In seiner AV Schau nimmt Sie Christian Mütterthies mit nach Terra incognita wie er Madagaskar gerne selbst nennt. Dieser einzigartige Ort wird alle in ihrem Bann ziehen die sich für Abenteuer, Tiere und Fotografie begeistern können. Auf Madagaskar konnten sich aufgrund der geografischen Lager und der vom Festland über lange Zeit getrennten Evolutionsgeschicht eine völlig eigenständige Tier und Pflanzenwelt entwickeln. In einer Komnination von Billd, Ton und einem live gesprochenen Kommentar werden alle Faceten Madagaskars beleuchtet.

 

 

 

 

 

Seit vielen Jahren zieht es den passionierten Hobby-und Reisefotograf Christian Mütterthies immer wieder nach Madagaskar. Diese einzigartige Insel mit all ihren Eigenheiten was Flora, Fauna und Kultur an belangt hat es ihm einfach angetan und auf bisher vier Reisen konnte er viele verschiedene Regionen kennenlernen.

 

Seine erste Reise führte ihn in den Norden und an die Westküste, wo er einige der bekanntesten Nationalparks und Sehenswürdigkeiten vorfand, wie z.B.im Montagne D´Ámbre den bis dahin kaum fotografierten Uroplatus giganteus , dem zweitgrößten Gecko der Welt.Als Höhepunkt der Reise bezeichnet er allerdings eine Nacht im Zelt in unmittelbarere Nähe zu der berühmten Baobab Allee an der Westküste der Insel, von wo aus sie auch aufbrachen um im nahe gelegenen Kirindy Reservat nach den berühmten Lemuren zu suchen.

 

 

 

Auf seiner zweiten Reise 2010 auf meiner zweiten Reise sind dann neue Ziele hinzu gekommen. So konnte er die gesamte RN7 hinunter fahren und entlang dieser einige der bekannten Lemuren fotografieren und beobachten.
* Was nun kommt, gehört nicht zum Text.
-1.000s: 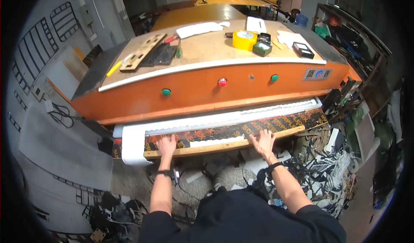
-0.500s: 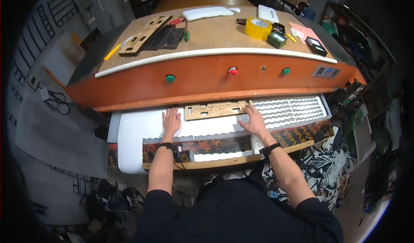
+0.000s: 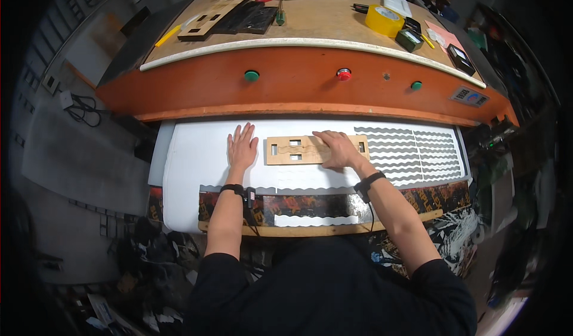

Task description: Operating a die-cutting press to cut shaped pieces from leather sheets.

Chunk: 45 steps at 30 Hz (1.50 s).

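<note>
Lying beneath gripping right fingers [image 3: 332,138], the wooden board [image 3: 309,150] sits beside spread left fingers [image 3: 245,134].

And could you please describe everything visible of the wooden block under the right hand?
The wooden block is a long, pale, plywood-like rectangle with rectangular cut-outs and a wavy line running lengthwise. It lies flat on the white sheet, long sides running left to right; the right hand spans and partly hides its right portion.

This was a workshop. A big orange machine [image 3: 304,94] had green buttons [image 3: 252,76] and a red button [image 3: 344,74]. Yellow tape [image 3: 384,21] and a green-handled tool [image 3: 280,18] lay on top. A white sheet [image 3: 200,163] had wavy cuts, and scraps [image 3: 461,230] lay in heaps below.
</note>
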Each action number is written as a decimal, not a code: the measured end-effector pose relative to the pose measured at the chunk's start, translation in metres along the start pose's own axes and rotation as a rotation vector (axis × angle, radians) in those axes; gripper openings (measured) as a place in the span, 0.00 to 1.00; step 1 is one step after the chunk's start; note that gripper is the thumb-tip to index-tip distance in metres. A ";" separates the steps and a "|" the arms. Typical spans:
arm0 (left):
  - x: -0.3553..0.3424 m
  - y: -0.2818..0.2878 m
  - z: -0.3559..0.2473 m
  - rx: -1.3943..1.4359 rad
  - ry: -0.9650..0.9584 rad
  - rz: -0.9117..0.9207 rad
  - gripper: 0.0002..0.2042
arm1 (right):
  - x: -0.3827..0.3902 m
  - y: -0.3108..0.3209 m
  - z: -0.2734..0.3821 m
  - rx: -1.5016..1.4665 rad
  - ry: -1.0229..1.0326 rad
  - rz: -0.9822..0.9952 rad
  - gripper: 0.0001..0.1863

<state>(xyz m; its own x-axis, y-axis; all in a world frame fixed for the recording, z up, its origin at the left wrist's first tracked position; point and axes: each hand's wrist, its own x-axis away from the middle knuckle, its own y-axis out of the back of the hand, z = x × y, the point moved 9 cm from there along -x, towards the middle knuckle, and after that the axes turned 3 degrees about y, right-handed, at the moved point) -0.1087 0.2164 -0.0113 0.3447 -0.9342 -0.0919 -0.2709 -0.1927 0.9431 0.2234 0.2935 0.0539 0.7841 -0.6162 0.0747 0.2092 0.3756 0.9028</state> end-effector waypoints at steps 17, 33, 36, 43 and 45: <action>0.046 0.004 -0.111 0.302 -0.314 -0.086 0.22 | 0.173 0.142 -0.078 -1.147 -0.055 -0.814 0.49; 0.023 0.005 -0.204 0.304 -0.405 0.189 0.19 | 0.327 0.021 -0.116 0.115 -1.013 -0.816 0.45; 0.024 -0.003 -0.256 0.297 -0.479 0.166 0.18 | 0.318 0.019 -0.110 0.183 -0.994 -0.780 0.43; 0.010 -0.055 -0.318 0.242 -0.481 0.271 0.20 | 0.308 0.012 -0.103 0.204 -0.943 -0.769 0.43; 0.010 -0.062 -0.326 0.182 -0.466 0.314 0.18 | 0.307 0.012 -0.102 0.210 -0.947 -0.781 0.43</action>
<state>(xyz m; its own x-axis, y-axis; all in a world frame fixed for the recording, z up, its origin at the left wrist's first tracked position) 0.2042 0.3167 0.0337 -0.1968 -0.9803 0.0138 -0.4599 0.1048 0.8817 0.5267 0.1795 0.0444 -0.2555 -0.9139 -0.3155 0.2638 -0.3798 0.8867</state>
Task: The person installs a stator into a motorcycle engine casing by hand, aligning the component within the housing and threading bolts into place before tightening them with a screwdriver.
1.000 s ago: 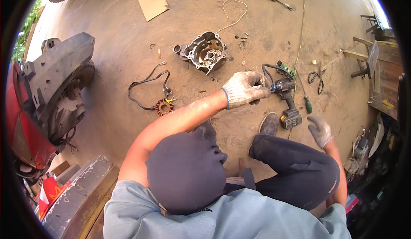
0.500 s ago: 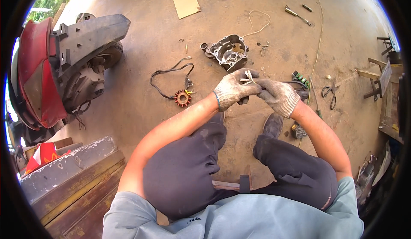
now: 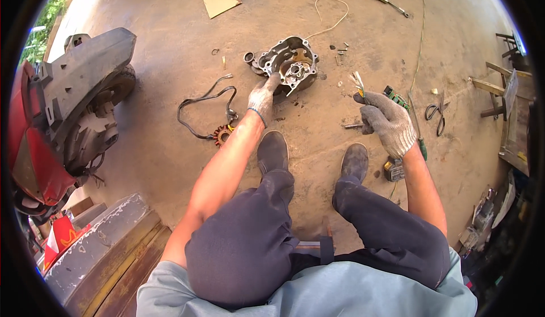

Von Tana bis Tulear reihen sich entlang der bekanntesten Straße Madagaskars viele bekannte und weniger bekannte Sehenswürdigkeiten und Nationalparks wie Tana, Ranomafana, Park Anja, und den Salzsee von Tsimanampetsotsa. Die letzten Tage dieser Reise verbrachten sie im Mantadia/Andasibe Nationalpark wo die Indris in den Bäumen wohnen und mit ihren unglaublichen Rufen am Morgen jeden Start in den Tag zu einem Ereignis machen.

 

 

 

2015 stand die bisher letzte Reise an. Dieses Mal war die Reise erstmals zum überwiegenden Teil auf die Fotografie und deren Ansprüche ausgerichtet. Er hatte einen sehr guten 4×4 Geländewagen organisiert der ihn auch in abgelegene Gebiete brachte. Der Andringitra NP im zentralen Hochland stellte aus logistischer als auch aus fotografischer Sicht ein besonderes Hightlight dar. Gut zwei Stunden bahnt sich eine extrem schlechte Sandpiste abgehend von der RN7 ihren Weg über Brücken und durch Bachläufe bis hin zum Eingang des Nationalparks. Weitere Stationen waren auf dieser Reise der Ranomafana und der  Mantadia/Andasibe Nationalpark.

 

 

 

Abgerundet wird sein Vortrag durch seine Erlebnisse auf seiner letzten Reise 2017, auf der er auf einer wunderbaren Trekkingtour durch das Andringitra Gebirge unterwegs war und einzigartige Landschaften zu sehen bekam.